Return the data exactly, but only from the line containing "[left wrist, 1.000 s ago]" through its last line.
++++ SOURCE DATA
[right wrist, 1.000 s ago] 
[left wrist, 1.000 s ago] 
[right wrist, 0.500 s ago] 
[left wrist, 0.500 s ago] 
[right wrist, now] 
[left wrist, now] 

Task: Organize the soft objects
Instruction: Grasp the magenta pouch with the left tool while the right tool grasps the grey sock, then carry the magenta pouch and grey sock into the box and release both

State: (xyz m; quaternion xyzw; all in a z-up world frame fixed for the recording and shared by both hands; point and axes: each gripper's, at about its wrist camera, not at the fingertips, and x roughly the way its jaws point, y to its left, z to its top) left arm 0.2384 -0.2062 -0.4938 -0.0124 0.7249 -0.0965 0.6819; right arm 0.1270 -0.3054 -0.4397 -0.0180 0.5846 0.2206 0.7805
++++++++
OUTPUT FOR THIS EXERCISE:
[left wrist, 1.000 s ago] 
[right wrist, 0.500 s ago] 
[left wrist, 0.500 s ago] 
[right wrist, now] 
[left wrist, now] 

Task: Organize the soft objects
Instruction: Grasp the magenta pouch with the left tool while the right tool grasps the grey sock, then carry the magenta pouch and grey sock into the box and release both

State: (xyz m; quaternion xyzw; all in a z-up world frame fixed for the recording and shared by both hands; point and axes: each gripper's, at about its wrist camera, not at the fingertips, and x roughly the way its jaws point, y to its left, z to its top) left arm 0.2384 -0.2062 -0.4938 -0.0124 0.7249 -0.0965 0.6819; right arm 0.1270 -0.3054 -0.4397 -0.0180 0.5846 0.2206 0.7805

Now the exercise is complete.